O Banco Nacional Angola de Angola (BNA) e o Citibank promoveram, nesta terça-feira, 20.04.2021, em formato virtual, através da plataforma Zoom, uma mesa redonda sobre a gestão de risco no sector bancário.

O evento foi aberto pelo Governador José de Lima Massano e contou com apresentações feitas pelo Banco Nacional de Angola, Citibank, Unidade de Informação Financeira, e Associação Angolana de Bancos.

Na nota de abertura, o Governador destacou os desenvolvimentos mais recentes no domínio legislativo e de coordenação institucional que confirmam o compromisso das autoridades angolanas com a resiliência do sistema financeiro nacional e contínua adoção de recomendações de boa prática no sector, como são às Leis do combate ao branqueamento de capitais, financiamento do terrorismo e proliferação de armas de destruição em massa, do Sistema de Pagamentos e do Regime Geral das Instituições Financeiras.

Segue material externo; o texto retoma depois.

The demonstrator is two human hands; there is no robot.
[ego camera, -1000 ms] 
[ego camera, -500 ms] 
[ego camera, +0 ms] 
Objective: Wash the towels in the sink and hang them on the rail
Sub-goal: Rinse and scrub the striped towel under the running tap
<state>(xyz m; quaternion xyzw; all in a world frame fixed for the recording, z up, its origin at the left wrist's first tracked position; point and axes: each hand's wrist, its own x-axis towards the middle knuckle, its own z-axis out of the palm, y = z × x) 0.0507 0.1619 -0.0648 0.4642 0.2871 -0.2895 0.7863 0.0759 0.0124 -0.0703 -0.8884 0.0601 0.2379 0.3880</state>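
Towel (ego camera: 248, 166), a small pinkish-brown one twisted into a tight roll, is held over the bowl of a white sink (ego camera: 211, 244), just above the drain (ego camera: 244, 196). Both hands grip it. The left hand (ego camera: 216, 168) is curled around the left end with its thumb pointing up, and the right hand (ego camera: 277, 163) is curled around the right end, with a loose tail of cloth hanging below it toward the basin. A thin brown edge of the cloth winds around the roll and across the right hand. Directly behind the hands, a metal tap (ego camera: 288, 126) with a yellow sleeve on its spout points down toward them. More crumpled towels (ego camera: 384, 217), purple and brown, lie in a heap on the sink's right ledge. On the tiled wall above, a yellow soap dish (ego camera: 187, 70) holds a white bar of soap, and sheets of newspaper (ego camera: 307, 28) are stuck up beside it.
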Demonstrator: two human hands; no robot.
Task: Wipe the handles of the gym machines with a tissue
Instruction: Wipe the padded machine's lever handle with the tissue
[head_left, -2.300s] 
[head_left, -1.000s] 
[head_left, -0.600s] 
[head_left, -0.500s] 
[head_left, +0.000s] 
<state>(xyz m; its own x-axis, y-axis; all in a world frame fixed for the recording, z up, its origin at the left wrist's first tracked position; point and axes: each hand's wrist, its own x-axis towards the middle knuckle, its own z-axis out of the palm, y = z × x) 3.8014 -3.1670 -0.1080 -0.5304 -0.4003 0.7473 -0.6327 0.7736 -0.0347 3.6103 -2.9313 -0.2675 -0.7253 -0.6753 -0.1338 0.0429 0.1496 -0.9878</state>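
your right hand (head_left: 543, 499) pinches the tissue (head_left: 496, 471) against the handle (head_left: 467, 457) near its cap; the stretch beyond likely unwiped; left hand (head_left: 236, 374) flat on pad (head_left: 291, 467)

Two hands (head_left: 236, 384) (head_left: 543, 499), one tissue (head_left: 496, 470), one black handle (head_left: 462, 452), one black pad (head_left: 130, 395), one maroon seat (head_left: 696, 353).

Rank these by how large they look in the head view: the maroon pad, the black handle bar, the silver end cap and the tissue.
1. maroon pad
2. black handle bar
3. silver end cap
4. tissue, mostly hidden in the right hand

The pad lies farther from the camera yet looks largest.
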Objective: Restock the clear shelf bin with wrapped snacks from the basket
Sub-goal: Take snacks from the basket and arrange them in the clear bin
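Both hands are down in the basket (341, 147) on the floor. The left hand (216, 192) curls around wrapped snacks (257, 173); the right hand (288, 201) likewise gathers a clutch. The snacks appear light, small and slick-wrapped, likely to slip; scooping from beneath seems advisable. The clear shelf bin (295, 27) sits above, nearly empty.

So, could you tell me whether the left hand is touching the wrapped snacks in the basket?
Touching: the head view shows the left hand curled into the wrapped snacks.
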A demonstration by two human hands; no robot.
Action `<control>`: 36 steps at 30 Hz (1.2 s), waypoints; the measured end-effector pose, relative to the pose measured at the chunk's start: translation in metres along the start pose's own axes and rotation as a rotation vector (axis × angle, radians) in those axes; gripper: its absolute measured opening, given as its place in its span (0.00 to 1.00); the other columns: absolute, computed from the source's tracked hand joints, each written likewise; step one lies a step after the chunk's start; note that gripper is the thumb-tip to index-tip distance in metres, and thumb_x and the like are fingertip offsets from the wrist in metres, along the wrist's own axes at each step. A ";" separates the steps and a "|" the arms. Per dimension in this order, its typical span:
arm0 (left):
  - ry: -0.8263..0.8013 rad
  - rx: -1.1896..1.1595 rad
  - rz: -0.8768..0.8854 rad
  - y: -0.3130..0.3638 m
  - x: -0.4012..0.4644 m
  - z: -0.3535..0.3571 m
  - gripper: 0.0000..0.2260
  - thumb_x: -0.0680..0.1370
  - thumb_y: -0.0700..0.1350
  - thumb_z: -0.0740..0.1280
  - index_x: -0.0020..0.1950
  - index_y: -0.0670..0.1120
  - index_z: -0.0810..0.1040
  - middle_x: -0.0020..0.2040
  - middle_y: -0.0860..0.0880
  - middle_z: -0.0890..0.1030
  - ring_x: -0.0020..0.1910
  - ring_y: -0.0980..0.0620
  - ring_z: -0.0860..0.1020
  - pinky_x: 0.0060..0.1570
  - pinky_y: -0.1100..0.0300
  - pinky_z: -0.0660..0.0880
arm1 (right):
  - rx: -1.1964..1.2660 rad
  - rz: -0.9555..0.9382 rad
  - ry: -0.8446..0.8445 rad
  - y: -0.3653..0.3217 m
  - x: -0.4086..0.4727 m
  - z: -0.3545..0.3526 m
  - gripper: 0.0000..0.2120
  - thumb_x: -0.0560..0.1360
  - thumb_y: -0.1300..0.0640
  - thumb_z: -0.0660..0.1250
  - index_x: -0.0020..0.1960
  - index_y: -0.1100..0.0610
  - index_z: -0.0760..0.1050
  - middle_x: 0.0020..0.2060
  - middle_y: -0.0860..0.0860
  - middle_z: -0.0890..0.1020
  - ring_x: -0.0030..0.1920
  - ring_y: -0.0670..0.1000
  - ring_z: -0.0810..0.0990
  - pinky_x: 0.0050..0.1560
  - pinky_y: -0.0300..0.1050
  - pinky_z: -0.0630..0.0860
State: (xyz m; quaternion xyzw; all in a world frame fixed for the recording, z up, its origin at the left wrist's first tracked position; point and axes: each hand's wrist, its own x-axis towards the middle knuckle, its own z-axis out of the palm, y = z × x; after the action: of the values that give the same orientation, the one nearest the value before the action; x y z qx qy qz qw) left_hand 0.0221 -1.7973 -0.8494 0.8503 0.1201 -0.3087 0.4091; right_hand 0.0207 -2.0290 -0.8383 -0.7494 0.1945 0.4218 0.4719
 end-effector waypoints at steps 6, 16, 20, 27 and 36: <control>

Ao organizarem esta mesa redonda, o BNA e o Citibank pretenderam partilhar informação sobre a forma como as instituições se encontram organizadas em termos de sistemas de governação corporativa e controlo interno, e como estão orientadas para a identificação e mitigação de riscos associados ao branqueamento de capitais, financiamento do terrorismo e proliferação de armas de destruição em massa.

Na ocasião, os prelectores defenderam a necessidade de reforço contínuo da formação do capital humano, monitoramento das medidas, processos e procedimentos de gestão de risco, bem como dos mecanismos regulatórios e supervisão no domínio da governação e controlo interno, visando a mitigação de riscos no sector bancário.

A audiência deste evento foi composta por quadros do Banco Nacional de Angola, especialistas do Citibank, assim como de responsáveis seniores dos bancos comerciais a operar em Angola.

No encerramento do certame, o Administrador do BNA, Pedro Castro e Silva, afirmou que o Banco Nacional Angola vai continuar a trabalhar no sentido de aprimorar o quadro legislativo e de supervisão baseada no risco, tendo como referência as boas práticas internacionais, especialmente no domínio da prevenção do risco de branqueamento de capitais e financiamento de terrorismo visando a garantia da estabilidade do Sistema Financeiro Angolano.